> **WORK TO COMPLETE**: Return verbatim every line from the first line of the data below to the line that contains "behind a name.", inclusive, and no further.
——————
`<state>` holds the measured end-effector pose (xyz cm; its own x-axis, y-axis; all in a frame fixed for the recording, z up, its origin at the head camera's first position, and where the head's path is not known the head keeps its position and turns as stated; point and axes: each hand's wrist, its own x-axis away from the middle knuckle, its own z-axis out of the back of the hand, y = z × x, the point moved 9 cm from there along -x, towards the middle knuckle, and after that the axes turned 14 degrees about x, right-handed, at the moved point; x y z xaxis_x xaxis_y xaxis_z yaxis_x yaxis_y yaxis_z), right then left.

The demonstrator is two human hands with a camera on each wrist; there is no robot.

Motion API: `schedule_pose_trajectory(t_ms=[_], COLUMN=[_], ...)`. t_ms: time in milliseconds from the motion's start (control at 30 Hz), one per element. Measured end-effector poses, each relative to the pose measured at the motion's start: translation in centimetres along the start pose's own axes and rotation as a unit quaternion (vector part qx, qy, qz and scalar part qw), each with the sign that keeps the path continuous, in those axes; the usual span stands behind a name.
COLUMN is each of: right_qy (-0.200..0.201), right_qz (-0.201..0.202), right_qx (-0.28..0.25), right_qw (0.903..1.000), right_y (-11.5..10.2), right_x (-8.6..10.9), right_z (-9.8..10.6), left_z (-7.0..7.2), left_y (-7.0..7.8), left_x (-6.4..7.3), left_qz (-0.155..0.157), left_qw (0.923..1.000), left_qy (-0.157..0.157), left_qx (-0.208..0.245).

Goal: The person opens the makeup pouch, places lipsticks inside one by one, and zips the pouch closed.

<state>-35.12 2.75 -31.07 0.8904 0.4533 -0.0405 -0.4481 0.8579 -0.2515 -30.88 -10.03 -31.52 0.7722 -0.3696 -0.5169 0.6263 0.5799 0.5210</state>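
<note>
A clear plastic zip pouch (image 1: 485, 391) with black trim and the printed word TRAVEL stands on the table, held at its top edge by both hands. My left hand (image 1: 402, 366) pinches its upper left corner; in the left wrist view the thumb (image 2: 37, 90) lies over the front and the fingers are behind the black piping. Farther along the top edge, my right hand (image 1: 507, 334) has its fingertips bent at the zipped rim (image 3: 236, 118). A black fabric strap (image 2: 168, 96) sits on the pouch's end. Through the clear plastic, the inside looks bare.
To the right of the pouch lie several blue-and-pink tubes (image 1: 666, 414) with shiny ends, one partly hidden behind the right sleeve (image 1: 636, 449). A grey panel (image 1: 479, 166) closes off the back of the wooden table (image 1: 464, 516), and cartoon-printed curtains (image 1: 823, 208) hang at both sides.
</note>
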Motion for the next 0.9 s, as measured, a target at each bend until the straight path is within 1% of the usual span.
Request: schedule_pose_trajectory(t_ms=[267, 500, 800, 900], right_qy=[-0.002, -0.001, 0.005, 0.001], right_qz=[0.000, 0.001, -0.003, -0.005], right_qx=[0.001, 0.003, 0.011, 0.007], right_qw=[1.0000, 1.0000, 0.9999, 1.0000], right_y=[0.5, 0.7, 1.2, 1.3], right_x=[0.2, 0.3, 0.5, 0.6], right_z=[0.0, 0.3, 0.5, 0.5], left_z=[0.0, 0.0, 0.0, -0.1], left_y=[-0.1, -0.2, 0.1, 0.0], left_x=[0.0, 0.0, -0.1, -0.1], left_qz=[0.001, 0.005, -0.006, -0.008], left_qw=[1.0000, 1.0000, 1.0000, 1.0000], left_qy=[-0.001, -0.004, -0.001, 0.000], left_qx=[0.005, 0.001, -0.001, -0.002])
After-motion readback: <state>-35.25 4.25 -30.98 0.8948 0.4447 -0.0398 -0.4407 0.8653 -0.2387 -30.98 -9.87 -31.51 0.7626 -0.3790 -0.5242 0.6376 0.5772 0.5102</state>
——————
> **TASK SOLUTION**:
`<state>` holds the measured end-effector pose (xyz cm; its own x-axis, y-axis; all in a frame fixed for the recording, z up, its origin at the head camera's first position, and where the head's path is not known the head keeps its position and turns as stated; point and axes: each hand's wrist, its own x-axis away from the middle knuckle, its own z-axis out of the back of the hand, y = z × x, the point moved 9 cm from there along -x, towards the middle knuckle, and after that the axes turned 14 degrees about x, right-handed, at the moved point; x y z xaxis_x xaxis_y xaxis_z yaxis_x yaxis_y yaxis_z), right then left.

The demonstrator is two human hands with a camera on each wrist; there is no robot.

Motion API: `schedule_pose_trajectory(t_ms=[_], COLUMN=[_], ...)`. t_ms: time in milliseconds from the motion's start (control at 30 Hz), one per element. Measured end-effector poses, each relative to the pose measured at the motion's start: translation in centimetres along the start pose's own axes and rotation as a unit quaternion (vector part qx, qy, qz and scalar part qw), each with the sign that keeps the path continuous, in those axes; the usual span stands behind a name.

This exercise requires no further response.